2) Install a tool that shows all differences in the registry, file system, etc. (TrackWinstall, Systracer, or similar).

3) Create a system restore point, then Run the "before" scan.

4) Manually install the driver, in the way that you said made it work, run "after" scan with the tool from #2.

5) Go back to the restore point, and run the automatic installer

6) Run the tool again to see differences.

7) Compare the two and see what happened differently in the manual install.

As for finding the type of expertise you're looking for, one option would be to go troll around LinkedIn. Searching for ""windows driver developer" yielded some promising results for me. Of course, then you need to get them interested in helping.

Using a Virtual Machine would make this process a lot simpler (not knocking on your advice, it's good). That way you can just take VM snapshots instead of doing restore points.
 
Have you tried an approach where you

1) Uninstall the driver, verify it's completely gone/

2) Install a tool that shows all differences in the registry, file system, etc. (TrackWinstall, Systracer, or similar).

3) Create a system restore point, then Run the "before" scan.

4) Manually install the driver, in the way that you said made it work, run "after" scan with the tool from #2.

5) Go back to the restore point, and run the automatic installer

6) Run the tool again to see differences.

7) Compare the two and see what happened differently in the manual install.

As for finding the type of expertise you're looking for, one option would be to go troll around LinkedIn. Searching for ""windows driver developer" yielded some promising results for me. Of course, then you need to get them interested in helping.
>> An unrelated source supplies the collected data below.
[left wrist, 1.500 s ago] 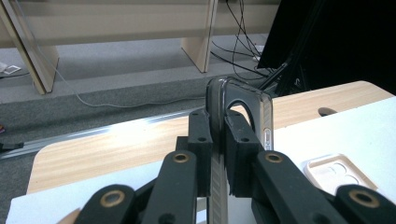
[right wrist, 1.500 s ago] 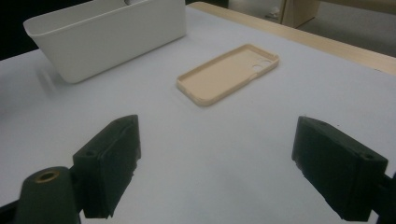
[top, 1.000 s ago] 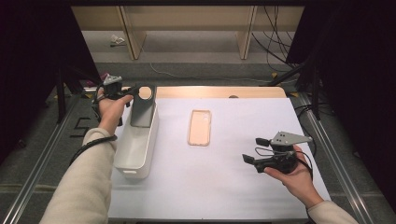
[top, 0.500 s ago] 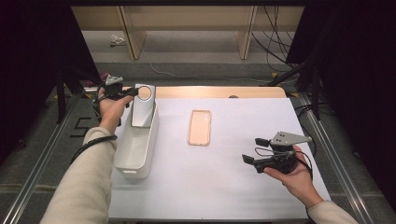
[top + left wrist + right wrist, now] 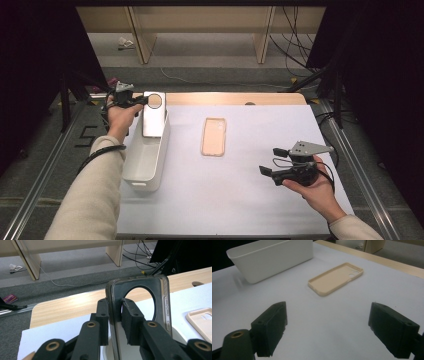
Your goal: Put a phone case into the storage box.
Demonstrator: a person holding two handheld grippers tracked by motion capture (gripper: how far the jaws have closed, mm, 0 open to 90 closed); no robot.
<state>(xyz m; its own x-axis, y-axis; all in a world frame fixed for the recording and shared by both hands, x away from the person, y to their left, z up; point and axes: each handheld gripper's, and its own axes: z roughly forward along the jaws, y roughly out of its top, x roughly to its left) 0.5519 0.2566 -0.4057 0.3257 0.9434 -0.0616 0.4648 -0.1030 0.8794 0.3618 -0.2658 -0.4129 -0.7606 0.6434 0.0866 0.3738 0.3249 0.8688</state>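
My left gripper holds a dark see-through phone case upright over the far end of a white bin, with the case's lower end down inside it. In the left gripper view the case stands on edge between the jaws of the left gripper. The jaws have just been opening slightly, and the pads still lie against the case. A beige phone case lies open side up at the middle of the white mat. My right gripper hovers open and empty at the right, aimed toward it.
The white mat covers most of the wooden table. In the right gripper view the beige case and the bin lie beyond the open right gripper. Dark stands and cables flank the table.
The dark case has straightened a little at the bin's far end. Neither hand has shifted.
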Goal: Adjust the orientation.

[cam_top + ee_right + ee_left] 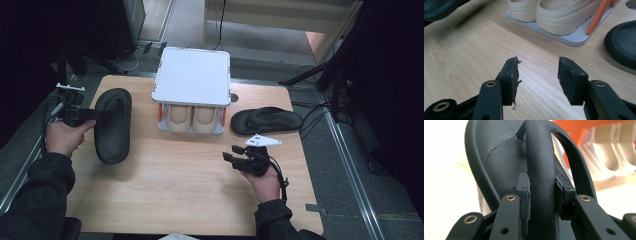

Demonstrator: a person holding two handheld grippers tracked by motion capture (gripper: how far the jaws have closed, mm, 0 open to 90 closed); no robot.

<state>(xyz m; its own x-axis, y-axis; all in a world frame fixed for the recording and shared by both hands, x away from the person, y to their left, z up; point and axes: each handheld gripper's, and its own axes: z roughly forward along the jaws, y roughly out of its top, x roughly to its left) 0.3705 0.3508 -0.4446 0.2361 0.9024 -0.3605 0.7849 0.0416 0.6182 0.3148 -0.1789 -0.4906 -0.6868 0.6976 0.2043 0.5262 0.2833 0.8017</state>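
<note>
1. Gripping the strap of a black sandal (113,125), the left claw (102,114) sits near the left edge of the tabletop (180,185); in the left gripper view its two pads press against either side of the strap (541,165), closed tight on it
2. That sandal (499,162) lies lengthwise along the left side of the tabletop, sole down as far as the high view shows, with the person's left hand (62,137) just beside its outer edge
3. The right claw (231,153) hovers over the right half of the tabletop, toward the near edge, held in the right hand (265,182); in the right gripper view the right claw (537,80) has its jaws spread wide apart with bare wood between them and nothing held
4. A second black sandal (267,120) lies crosswise near the right edge, well apart from the first one and just beyond the right claw; part of its rounded end (621,42) shows in the right gripper view
5. A small white rack (192,75) with orange posts stands at the middle of the far edge, between the two sandals, its flat top shelf bare
6. A pair of beige clogs (192,117) sits side by side on the rack's lower shelf, and the clogs (554,12) also appear in the right gripper view on the pale base (574,37)
</note>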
Thanks for the detailed response. I hadn't thought of using LinkedIn as a place to recruit developers, but I'll certainly keep it in mind. Appreciate your debugging advice. My developers ended up finally getting it fixed this morning after days of painful trial and error testing. Turned out that the big brand driver we'd used in our template off of actually had the bug in it, we swapped to basing ours off a different brand's and suddenly it all started working.
 
Well now all the driver developers come out of the woodwork. Apparently our mistake was assuming an official published Google driver would be bug free. I don't know how you guys handle it, this was 3 days of solid torture. Especially since my developers all love to do their testing remotely on my machines rather than their own, in fact, maybe that's the part I should have made a thread about.
 
My buddy is working for Intel as a driver dev. If still relevant, drop me PM and i'll ask him if he might help.